Они сели спиной к Крамарчуку. Закурили. Но кричать своим длинный так и не стал. Понимал, что пока те трое не ушли, стрелять в них партизан не будет. Если, конечно, и они будут вести себя смирно.
– Так сколько было десантников? Где их выбросили? Ну?!
– Черт их знает, – ответил «семинарист». – Мы только слыхали, что выбросили. И что вроде бы парашют нашли. Больше ничего не знаем. Немцы про это не очень-то болтают. Мы же – люди маленькие.
– Вы не люди, вы полицаи.
– Есть власть, должна быть и полиция. Будто тебе это непонятно? – вмешался длинный. – Припечет – тоже придешь, попросишься.
– А может, и не попросится, – неожиданно заметил «семинарист». – Что-то до сих пор не припекало.
– Тогда ты к ним просись.
– О парашютистах я, допустим, ничего не слышал, – вмешался Крамарчук. – Но о Беркуте кое-что знаю. Где он сейчас? Что гутарят?
– Это о каком Беркуте? Который в немецкой офицерской форме разгуливал по Подольску? – уточнил «семинарист». – Так того вроде бы на тот свет спровадили. Все об этом говорят. Вчера немцы снова леса прочесывали. Пусто.
– А тот немец-связист, что полицая повесил? – возразил длинный.
– Да немец его и повесил. Думаешь, нас с тобой они любят больше, чем партизан? Как только победят, так всех и перевешают. За верную службу. Да идите, идите к селу! – крикнул он, когда те трое опять позвали их. – Покурим и догоним! Слышь, ты нас отпустишь? Будь человеком.
– Может, и отпущу, – неохотно пообещал Крамарчук, видя, что те трое все-таки не уходят, а теперь уже все усаживаются на склоне оврага.
– Пальнешь, опять лес прочесывать будут, – пригрозил длинный. – Да и хлопцы наши вон.
– Плевал я на ваши прочесывания. Ты, «семинарист», подтолкни сюда ваши пушки. Подтолкни, подтолкни…
Рыжеволосый одну за другой перебросил винтовки к ногам Крамарчука и вновь отвернулся. Сержант быстро разрядил их, потом приказал снять и бросить за куст патронташи.
– Как только отойду, возьмете свои пушки и, не оглядываясь, пойдете к своим, – приказал Крамарчук. – Пискните – не уйдем, пока не уложим всех пятерых. Я здесь не один.
– Что, и краля твоя стреляет? – искренне удивился «семинарист».

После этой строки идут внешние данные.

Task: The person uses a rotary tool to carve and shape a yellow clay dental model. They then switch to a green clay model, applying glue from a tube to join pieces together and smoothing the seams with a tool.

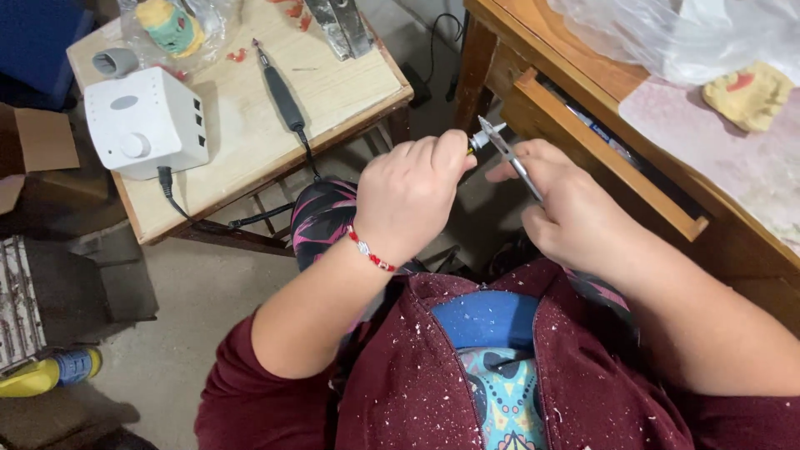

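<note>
On the small wooden table [250,125] at left sit a white control box [143,121] and a black handpiece [283,93]. Over the lap, the left hand [408,196] is fisted around a dark tool tip [477,142]. Touching it, slim metal pliers [510,157] sit pinched in the right hand [575,212], beside an open drawer [608,154].

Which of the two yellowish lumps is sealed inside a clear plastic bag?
The lump with green bands on the small table; the other yellowish lump lies bare beside a bag.
</note>
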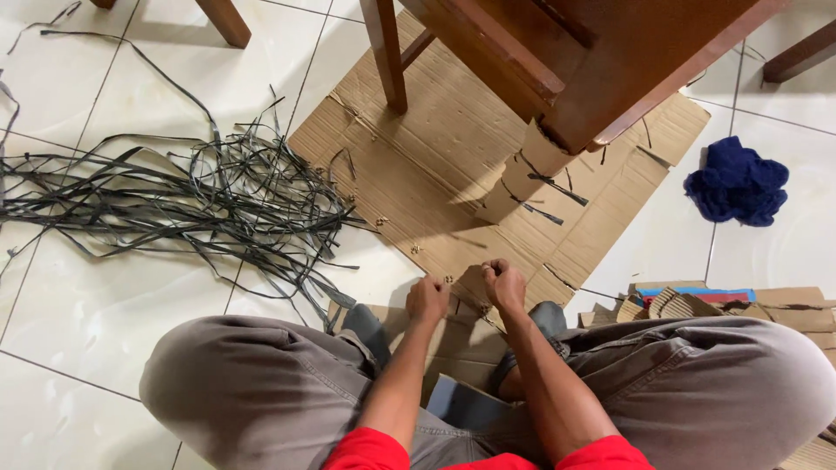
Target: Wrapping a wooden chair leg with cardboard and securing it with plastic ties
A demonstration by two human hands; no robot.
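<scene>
Head view showed the left hand (427, 298) and right hand (503, 283) both fisted over flattened cardboard (435, 165), their contents untellable, beside tangled black strapping (209, 196).

A home floor turned into a makeshift unpacking spot is shown: glossy white tiles (96, 305), wooden furniture legs (387, 52), one leg wrapped in cardboard (522, 178), flattened cardboard sheets (435, 165), a heap of cut black packing straps (218, 200) and a blue cloth (738, 183).
</scene>
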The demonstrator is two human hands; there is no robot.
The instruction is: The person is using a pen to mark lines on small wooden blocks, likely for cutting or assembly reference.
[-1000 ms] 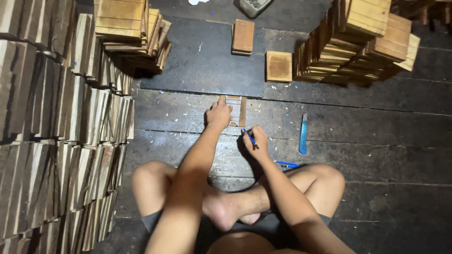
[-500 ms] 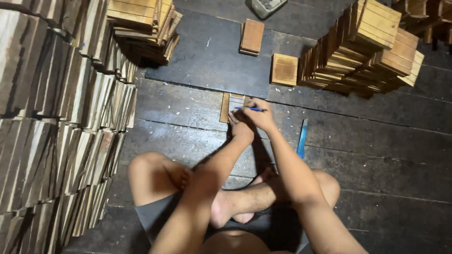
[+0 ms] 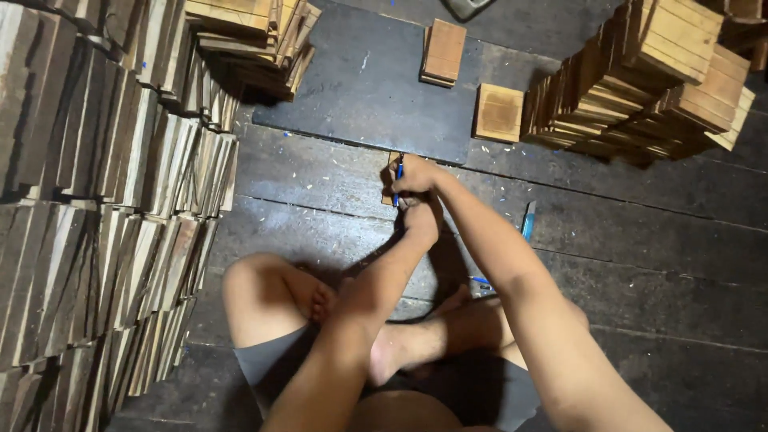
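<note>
Both hands are meeting over a small wooden piece [image 3: 390,180] lying on the plank floor [image 3: 656,264], just below the near edge of the dark mat [image 3: 360,88]. Working left to right: the tall stacks of wooden tiles [image 3: 88,208] are filling the whole left side of the floor, with another heap [image 3: 248,40] sitting at the mat's far left corner. The left hand [image 3: 422,222] is curling down right behind the piece, fingers bent; whether it is pinning the wood or only resting against it, I cannot tell, since the other hand is covering the contact. The right hand [image 3: 416,176] is closing around a blue pen [image 3: 398,178], the tip pointing down at the piece, thumb and fingers pinched tight on the barrel. Further right, two loose wooden blocks [image 3: 498,112] are sitting on the mat's far right part, a blue tool [image 3: 527,222] is lying on the planks just beside the right forearm, and a slanting pile of blocks [image 3: 656,72] is crowding the floor's far right corner.

By the look of it, the marking step is in hand: pen on wood, piece steadied. The next move is calling for a firm hold on the piece so it is not sliding under the pen, and a steady stroke along it.
</note>
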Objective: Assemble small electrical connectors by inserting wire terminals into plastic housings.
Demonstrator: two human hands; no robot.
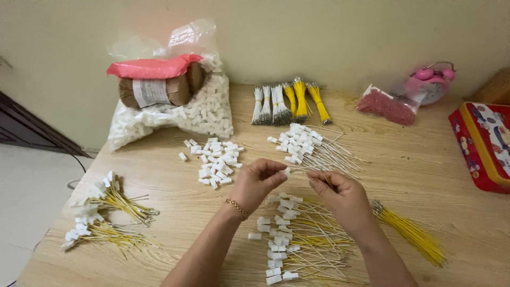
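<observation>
Head view: the left hand (257,179) pinches a white connector (287,171) steady, so the right hand (340,192), fingers closed, can hold a thin wire (304,171) at it. Finished pieces (297,242) lie just below on the counter (425,175).

Brightness: soft, even light is filling the scene, with nothing sitting in darkness.
Shadows: the left hand (255,183) and right hand (340,196) are casting only faint, diffuse shade onto the table (414,175).
Glare: the clear plastic bag (175,101) at far left is catching pale highlights along its crinkled top.
Focus: the middle is staying fairly crisp; the thin wires near the fingers are smearing slightly.
Edges: the table's borders are bowing outward, and the pink clock (433,82) at far right is looking soft.
</observation>
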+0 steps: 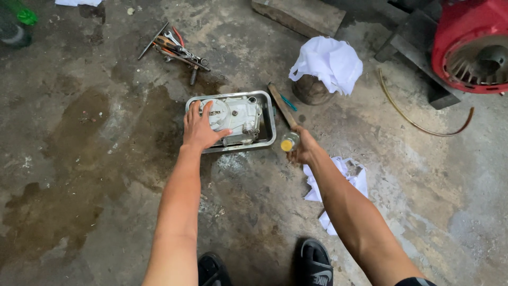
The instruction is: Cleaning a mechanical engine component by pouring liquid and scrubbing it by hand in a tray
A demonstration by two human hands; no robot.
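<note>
**Left hand on the engine cover, right hand around a small bottle**

Head view: the person stands over a stained concrete floor (95,159), both arms stretched forward. The left hand (200,127) lies flat, fingers spread, on the pale grey engine cover (241,116) that sits inside a shallow metal tray (268,127). The tray rests on the floor with its long axis running left to right across the picture; the cover fills most of it and follows the same axis, its rounded end under the left hand and its bossed end towards the right.

The right hand (302,149) is just beside the tray's right edge, fingers curled tight around a small bottle (289,142). The bottle's yellowish end faces up and left, towards the tray; its body is hidden in the fist, so its full axis cannot be told.

A flat file (282,105) lies slantwise beside the tray, near the right hand. A white cloth (328,62) drapes a round pot behind it, and crumpled white rags (349,177) lie under the right forearm. A cluster of wrenches (177,50) sits well apart, beyond the tray. A red engine housing (471,42) stands at the upper right. Two black sandals (315,262) show at the bottom.
</note>
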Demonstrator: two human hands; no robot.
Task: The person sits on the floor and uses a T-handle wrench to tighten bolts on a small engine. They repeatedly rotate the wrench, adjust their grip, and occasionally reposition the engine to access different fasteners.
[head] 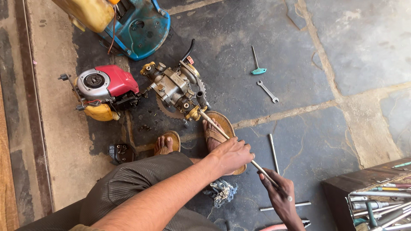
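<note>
While my left hand [231, 155] and right hand [279, 188] both clenched the long steel rod [222, 131], its axis ran up-left into the grey metal pump assembly [174, 87], nearer my left.

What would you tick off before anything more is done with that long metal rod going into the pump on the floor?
1. Both hands on the metal rod: left hand and right hand each grip it: ok.
2. Rod tip meets the pump assembly at its brass fitting: ok.
3. How deep the tip is seated: cannot tell.
4. Sandalled foot lies right under the rod: not ok.
5. Loose spanner and T-handle key lie apart from the hands: ok.
</note>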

– Еще лучше, чем я. А теперь, если хотите жить, коротко: что там за история с немцем-связистом? Уж очень она меня заинтересовала.
47
Склоны гор освещались резковатым оранжево-песочным светом – возбуждающе тревожным, предвещающим то ли песчаную бурю, то ли огненный смерч. Зрелище, которое открывалось сейчас Власову, почему-то показалось ему давно знакомым. Когда-то он уже видел и этот закат – с бледновато-багряным, словно бы раскаленным в горне солнцем, лучи которого едва пробивались сквозь крону рощи; и невесть откуда появившиеся крытые повозки, словно бы пришедшие из прошлого века; и эту, похожую на башню замка скалу…
– Что вам чудится в этом пейзаже, генерал? – Прежде чем раздеться, Хейди задернула плотную штору да к тому же заставила Власова отвернуться. Но он не удержался, слегка отодвинул плотную коричневатую ткань и засмотрелся на открывшийся ему горный пейзаж, забыв на какое-то время о том, где он, о съедаемой страстью и нетерпением к женщине.
– Пытаюсь вспомнить, где и когда видел его.
– Уверены, что видели? – сомкнула Хейди руки у него на плече, припав оголенным телом к шершавому сукну мундира. – Именно этот?
– Не этот, конечно. Однако, поди же, не могу отделаться от мысли, что уже однажды…
– Разве что в прошлой жизни. Почему бы не предположить, что в вас вселилась душа древнегерманского воина, что, собственно, определило вашу судьбу. Пейзажи, которые кажутся вам знакомыми, это воспоминания, сон души.
– Вполне возможно, хотя по поводу именно этого пейзажа у меня иные соображения.
Хейди уже постепенно привыкала к тому, что очень часто Власов отвечал резко и общался с ней преимущественно короткими отрывистыми фразами. Вызвано это было, очевидно, не столько языковыми затруднениями, сколько привычным тяготением к армейской лапидарности. Впрочем, ее муж был убийственно велеречив, многословен и по любому пустяку пускался в длинные рассуждения.
«Ты не истинный военный, – бросала она ему в лицо, желая унизить. – В тебе нет офицерской жилки. Нет уверенности в себе, стремления повелевать».